BACO 2020 is being held in the ICC in Birmingham, which opened its doors in 1991. One of the most striking areas of the ICC is Symphony Hall, which is home to the City of Birmingham Symphony Orchestra. Past conductors of the orchestra include Sir Simon Rattle, and the current music director is the young (and, unusually for an international orchestra, f emale) Lithuanian Mirga Gražinytė-Tyla. The concert hall hosts a wide array of music, and is famous for its acoustics, which are said to be the best in the UK.

So it is fitting that BACO 2020 will feature a lecture by Professor Charles Limb, who is an ENT surgeon based in University of California, San Francisco (USCF), and is also a musician with a significant interest in neuroscience. His particular area of expertise (and subject of his TED talks) is in relation to musical perception (and performance) and the brain.

 

Charles Limb on the saxophone; one of the many instruments he plays.

 

For his talk, he will be joined by a group of jazz musicians, who will illustrate his talk with live improvisation, narrated and directed by Charles, outlining the neurological processes going on in the musicians’ brains. It promises to be a fascinating evening. The lecture will be open to the public, musicians and the wider community, and forms part of BACO 2020’s commitment to public engagement. I caught up with Charles on a Skype call recently to discuss his interest in this area…

 

 

Charles, we are all really looking forward to your talk on ‘Musical creativity and the brain’ at BACO in July. Can you give us some background as to your own musical training?

I have played music my whole life, starting since early childhood, but never played professionally. I consider myself extremely addicted to music, and although I am primarily a jazz saxophonist, I do play some other instruments (piano, bass, guitar). My house is littered with musical instruments, and I have a recording studio setup in my basement. When I’m not doing medicine or science, you can pretty much find me playing music!

How did you come to be interested in the neurological aspects of musical experience and performance?

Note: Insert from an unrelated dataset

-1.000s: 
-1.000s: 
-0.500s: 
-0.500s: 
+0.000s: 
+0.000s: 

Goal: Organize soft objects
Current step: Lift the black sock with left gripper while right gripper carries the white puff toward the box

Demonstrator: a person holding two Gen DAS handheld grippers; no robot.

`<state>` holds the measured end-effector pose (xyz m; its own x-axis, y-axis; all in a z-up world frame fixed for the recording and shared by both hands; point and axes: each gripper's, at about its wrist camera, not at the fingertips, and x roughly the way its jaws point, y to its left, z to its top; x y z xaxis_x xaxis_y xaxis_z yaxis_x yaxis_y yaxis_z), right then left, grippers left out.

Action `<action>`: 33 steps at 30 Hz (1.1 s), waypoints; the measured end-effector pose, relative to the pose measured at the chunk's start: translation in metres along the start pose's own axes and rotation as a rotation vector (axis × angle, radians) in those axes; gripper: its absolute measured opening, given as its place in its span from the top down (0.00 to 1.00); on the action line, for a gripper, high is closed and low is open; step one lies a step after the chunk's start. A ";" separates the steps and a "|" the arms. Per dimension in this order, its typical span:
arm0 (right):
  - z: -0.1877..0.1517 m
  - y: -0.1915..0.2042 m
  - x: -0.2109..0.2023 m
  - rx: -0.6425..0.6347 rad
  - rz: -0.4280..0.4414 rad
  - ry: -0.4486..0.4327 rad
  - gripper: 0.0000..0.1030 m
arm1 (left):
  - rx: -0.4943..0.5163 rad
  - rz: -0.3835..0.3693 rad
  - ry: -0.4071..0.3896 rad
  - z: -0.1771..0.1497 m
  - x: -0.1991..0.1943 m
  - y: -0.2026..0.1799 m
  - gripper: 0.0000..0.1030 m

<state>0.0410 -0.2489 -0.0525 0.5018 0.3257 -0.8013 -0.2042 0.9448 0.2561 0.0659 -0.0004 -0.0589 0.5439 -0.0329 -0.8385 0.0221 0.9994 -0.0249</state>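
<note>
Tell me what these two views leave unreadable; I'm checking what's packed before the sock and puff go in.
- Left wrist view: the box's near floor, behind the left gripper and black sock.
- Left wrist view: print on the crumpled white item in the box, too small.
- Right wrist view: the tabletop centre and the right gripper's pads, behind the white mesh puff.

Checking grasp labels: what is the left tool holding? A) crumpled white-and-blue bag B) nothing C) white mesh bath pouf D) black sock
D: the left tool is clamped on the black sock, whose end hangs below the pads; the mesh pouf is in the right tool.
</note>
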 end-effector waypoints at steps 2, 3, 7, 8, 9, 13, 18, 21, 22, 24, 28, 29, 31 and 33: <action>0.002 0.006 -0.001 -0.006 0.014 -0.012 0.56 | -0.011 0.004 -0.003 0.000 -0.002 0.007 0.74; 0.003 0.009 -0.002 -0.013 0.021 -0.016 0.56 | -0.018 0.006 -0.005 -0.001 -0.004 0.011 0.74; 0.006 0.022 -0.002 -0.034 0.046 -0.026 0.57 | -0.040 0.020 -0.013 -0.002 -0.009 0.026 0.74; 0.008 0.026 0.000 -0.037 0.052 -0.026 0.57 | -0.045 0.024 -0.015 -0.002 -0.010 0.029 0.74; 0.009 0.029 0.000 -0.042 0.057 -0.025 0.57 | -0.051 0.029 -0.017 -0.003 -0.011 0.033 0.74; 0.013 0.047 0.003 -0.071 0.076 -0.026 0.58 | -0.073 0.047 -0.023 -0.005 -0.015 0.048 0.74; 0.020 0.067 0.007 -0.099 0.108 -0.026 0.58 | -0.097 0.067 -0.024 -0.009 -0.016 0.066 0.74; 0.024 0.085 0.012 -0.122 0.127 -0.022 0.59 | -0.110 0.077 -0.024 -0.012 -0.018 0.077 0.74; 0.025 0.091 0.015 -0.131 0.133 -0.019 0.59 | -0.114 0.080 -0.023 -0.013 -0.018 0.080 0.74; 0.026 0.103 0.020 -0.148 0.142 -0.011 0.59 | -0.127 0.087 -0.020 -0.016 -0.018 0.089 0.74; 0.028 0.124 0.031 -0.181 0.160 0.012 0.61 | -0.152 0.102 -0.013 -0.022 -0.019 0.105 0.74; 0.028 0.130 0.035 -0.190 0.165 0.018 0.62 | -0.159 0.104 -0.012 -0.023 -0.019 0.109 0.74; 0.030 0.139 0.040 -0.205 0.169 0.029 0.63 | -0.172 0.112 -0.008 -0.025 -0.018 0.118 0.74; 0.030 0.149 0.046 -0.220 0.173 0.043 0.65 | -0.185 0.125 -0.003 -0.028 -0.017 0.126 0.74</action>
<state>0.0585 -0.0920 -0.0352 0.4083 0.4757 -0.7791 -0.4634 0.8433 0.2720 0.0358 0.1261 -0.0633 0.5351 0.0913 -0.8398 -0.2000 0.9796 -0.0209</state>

Due to my deep interest in music, I had always hoped for a career that would inspire that same level of conviction that music did for me, and I found it in medicine. Somehow in medicine, I felt that my interests in music – why I cared about it, what it taught me – were brought to an incredibly pragmatic, real-world state when I entered the hospital. When I learned that there was a field where I could study hearing, it seemed like a natural choice. When I realised how little we knew about the biology of musical experiences, I decided that I would start trying to examine this field. When I studied functional MRI and realised that you could study some really complex musical experiences, I decided to begin studying neural correlates of musical improvisation.

 

“I had always hoped for a career that would inspire that same level of conviction that music did for me, and I found it in medicine”

 

You are well known for your TED talks – can you tell us how public engagement in medicine and science has been important to you? How do you think that we as a medical profession can engage meaningfully with the public?

In the end, I believe that science and medicine should help the world in some way, usually by making the lives of people better. From a science perspective, it is not always entirely clear what the implications of a finding will be many years down the road, and so I try to steer clear of providing too many ‘take home points’. On the other hand, if I can’t give a person listening to me even one simple way to understand what we are observing, then I also believe that’s an equivalent failure. Although I never intentionally set out to engage the public, it sort of happened naturally as a result of the work, which I think appeals to people from a wide range of backgrounds. Today I believe that if we do not engage the public meaningfully, we are partially failing in our roles as physicians.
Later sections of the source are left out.